[Data shown]

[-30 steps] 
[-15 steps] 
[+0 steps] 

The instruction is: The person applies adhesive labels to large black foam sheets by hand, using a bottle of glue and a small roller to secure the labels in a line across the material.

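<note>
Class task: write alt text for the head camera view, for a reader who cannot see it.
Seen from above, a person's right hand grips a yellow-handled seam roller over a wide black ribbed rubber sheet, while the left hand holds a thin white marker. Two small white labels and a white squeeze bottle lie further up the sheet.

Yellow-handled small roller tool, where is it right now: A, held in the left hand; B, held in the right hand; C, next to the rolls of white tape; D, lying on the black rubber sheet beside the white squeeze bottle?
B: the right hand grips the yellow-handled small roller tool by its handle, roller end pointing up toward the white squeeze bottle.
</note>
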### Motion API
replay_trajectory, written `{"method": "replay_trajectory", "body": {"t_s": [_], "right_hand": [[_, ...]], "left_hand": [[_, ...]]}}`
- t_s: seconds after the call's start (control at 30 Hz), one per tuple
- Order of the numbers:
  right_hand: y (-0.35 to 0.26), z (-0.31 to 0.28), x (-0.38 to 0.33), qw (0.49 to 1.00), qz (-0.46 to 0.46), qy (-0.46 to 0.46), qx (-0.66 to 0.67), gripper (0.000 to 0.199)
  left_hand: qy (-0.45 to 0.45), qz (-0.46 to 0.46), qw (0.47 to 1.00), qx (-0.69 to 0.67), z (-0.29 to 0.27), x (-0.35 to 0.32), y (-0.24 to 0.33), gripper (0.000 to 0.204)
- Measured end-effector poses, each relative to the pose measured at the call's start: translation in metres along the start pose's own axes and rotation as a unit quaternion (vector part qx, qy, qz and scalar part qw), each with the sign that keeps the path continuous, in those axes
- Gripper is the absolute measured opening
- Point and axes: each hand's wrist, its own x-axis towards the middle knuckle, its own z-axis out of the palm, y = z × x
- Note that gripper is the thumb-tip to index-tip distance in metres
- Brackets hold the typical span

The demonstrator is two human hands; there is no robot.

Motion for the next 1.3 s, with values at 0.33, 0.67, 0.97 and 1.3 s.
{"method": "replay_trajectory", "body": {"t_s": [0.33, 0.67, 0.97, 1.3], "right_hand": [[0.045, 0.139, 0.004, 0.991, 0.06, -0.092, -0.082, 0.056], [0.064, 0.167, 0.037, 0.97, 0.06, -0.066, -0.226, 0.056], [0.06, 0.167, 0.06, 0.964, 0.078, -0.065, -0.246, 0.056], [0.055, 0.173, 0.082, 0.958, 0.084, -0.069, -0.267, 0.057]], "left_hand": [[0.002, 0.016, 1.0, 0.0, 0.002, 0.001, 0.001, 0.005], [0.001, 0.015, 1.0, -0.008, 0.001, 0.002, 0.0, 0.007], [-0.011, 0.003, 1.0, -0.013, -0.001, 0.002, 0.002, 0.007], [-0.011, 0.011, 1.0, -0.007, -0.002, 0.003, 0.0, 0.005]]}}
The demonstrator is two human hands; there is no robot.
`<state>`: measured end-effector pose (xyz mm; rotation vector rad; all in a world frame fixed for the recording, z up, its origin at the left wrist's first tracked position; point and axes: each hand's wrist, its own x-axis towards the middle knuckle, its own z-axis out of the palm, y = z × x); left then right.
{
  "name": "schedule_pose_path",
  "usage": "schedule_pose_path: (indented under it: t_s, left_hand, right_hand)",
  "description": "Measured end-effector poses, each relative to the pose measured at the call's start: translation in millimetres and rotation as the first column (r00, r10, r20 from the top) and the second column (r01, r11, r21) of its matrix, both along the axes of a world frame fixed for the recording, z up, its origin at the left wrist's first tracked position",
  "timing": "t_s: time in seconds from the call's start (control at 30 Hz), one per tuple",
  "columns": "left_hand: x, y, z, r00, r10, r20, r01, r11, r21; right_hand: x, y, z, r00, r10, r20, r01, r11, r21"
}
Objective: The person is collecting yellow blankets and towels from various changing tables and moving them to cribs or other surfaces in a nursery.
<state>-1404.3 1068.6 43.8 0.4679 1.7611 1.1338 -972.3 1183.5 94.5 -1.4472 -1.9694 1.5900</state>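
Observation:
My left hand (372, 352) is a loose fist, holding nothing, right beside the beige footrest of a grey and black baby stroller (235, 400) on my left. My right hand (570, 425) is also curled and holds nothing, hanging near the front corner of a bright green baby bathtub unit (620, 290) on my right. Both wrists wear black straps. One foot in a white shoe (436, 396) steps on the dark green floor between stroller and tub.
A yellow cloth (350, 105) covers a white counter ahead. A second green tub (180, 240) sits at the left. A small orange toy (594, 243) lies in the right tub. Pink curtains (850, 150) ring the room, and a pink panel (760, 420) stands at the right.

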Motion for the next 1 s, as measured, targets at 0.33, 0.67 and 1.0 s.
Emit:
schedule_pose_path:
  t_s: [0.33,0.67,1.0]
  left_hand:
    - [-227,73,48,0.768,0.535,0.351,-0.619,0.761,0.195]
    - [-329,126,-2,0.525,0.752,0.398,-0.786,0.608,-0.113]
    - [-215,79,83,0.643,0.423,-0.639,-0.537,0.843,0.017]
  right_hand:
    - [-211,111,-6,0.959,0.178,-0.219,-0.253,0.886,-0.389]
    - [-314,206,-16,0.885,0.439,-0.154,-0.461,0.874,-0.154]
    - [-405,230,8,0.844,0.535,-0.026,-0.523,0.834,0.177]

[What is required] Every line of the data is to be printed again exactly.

[Task answer]
[-30 steps] 
[-15 steps] 
[+0 steps] 

The instruction is: The person applies adhesive labels to large black foam sheets by hand, using a bottle of glue and a small roller to secure the labels in a line across the material.

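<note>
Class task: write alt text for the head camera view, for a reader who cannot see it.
Seen from above, a person's right hand grips a yellow-handled seam roller over a wide black ribbed rubber sheet, while the left hand holds a thin white marker. Two small white labels and a white squeeze bottle lie further up the sheet.

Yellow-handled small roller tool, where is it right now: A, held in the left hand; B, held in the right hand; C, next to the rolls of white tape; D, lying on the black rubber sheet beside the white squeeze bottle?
B: the right hand grips the yellow-handled small roller tool by its handle, roller end pointing up toward the white squeeze bottle.
</note>
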### Motion API
replay_trajectory, written `{"method": "replay_trajectory", "body": {"t_s": [_], "right_hand": [[_, ...]], "left_hand": [[_, ...]]}}`
- t_s: seconds after the call's start (control at 30 Hz), one per tuple
- Order of the numbers:
  right_hand: y (-0.35 to 0.26), z (-0.31 to 0.28), x (-0.38 to 0.33), qw (0.49 to 1.00), qz (-0.46 to 0.46), qy (-0.46 to 0.46), qx (-0.66 to 0.67), gripper (0.000 to 0.199)
  left_hand: qy (-0.45 to 0.45), qz (-0.46 to 0.46), qw (0.47 to 1.00), qx (-0.69 to 0.67), z (-0.29 to 0.27), x (-0.35 to 0.32), y (-0.24 to 0.33), gripper (0.000 to 0.204)
- Measured end-effector poses, each relative to the pose measured at the call's start: translation in metres along the start pose's own axes and rotation as a unit quaternion (vector part qx, qy, qz and scalar part qw), each with the sign that keeps the path continuous, in those axes
- Gripper is the absolute measured opening
- Point and axes: each hand's wrist, its own x-axis towards the middle knuckle, its own z-axis out of the palm, y = z × x
- Note that gripper is the thumb-tip to index-tip distance in metres
- Brackets hold the typical span

The demonstrator is two human hands; there is no robot.

Motion for the next 1.3 s, with values at 0.33, 0.67, 0.97 and 1.3 s.
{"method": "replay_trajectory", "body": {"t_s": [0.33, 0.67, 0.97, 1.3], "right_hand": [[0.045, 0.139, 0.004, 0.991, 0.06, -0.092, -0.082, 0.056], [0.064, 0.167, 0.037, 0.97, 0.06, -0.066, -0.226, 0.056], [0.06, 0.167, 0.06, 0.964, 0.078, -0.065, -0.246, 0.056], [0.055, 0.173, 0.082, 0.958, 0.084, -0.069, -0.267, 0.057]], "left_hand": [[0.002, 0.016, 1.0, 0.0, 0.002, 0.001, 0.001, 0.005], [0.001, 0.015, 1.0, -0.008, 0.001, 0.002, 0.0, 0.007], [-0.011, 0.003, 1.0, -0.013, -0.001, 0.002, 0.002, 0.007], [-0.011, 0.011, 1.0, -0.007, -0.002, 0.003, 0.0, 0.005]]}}
The demonstrator is two human hands; there is no robot.
`<state>`: measured end-effector pose (xyz mm; rotation vector rad; all in a world frame fixed for the recording, z up, its origin at the left wrist's first tracked position; point and axes: each hand's wrist, its own x-axis towards the middle knuckle, its own z-axis out of the palm, y = z × x); left then right.
{
  "name": "schedule_pose_path",
  "usage": "schedule_pose_path: (indented under it: t_s, left_hand, right_hand)",
  "description": "Measured end-effector poses, each relative to the pose measured at the call's start: translation in millimetres and rotation as the first column (r00, r10, r20 from the top) and the second column (r01, r11, r21) of its matrix, both along the axes of a world frame fixed for the recording, z up, its origin at the left wrist's first tracked position",
  "timing": "t_s: time in seconds from the call's start (control at 30 Hz), one per tuple",
  "columns": "left_hand: x, y, z, r00, r10, r20, r01, r11, r21; right_hand: x, y, z, r00, r10, r20, r01, r11, r21"
}
Objective: The person is collecting yellow blankets and towels from various changing tables and moving them to cribs or other surfaces in a nursery.
<state>-1404.3 1068.6 43.8 0.4679 1.7611 1.1338 -972.3 1183.5 94.5 -1.4472 -1.9694 1.5900</state>
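Observation:
My left hand (372, 352) is a loose fist, holding nothing, right beside the beige footrest of a grey and black baby stroller (235, 400) on my left. My right hand (570, 425) is also curled and holds nothing, hanging near the front corner of a bright green baby bathtub unit (620, 290) on my right. Both wrists wear black straps. One foot in a white shoe (436, 396) steps on the dark green floor between stroller and tub.
A yellow cloth (350, 105) covers a white counter ahead. A second green tub (180, 240) sits at the left. A small orange toy (594, 243) lies in the right tub. Pink curtains (850, 150) ring the room, and a pink panel (760, 420) stands at the right.
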
Motion for the next 1 s, as measured, targets at 0.33, 0.67 and 1.0 s.
Emit:
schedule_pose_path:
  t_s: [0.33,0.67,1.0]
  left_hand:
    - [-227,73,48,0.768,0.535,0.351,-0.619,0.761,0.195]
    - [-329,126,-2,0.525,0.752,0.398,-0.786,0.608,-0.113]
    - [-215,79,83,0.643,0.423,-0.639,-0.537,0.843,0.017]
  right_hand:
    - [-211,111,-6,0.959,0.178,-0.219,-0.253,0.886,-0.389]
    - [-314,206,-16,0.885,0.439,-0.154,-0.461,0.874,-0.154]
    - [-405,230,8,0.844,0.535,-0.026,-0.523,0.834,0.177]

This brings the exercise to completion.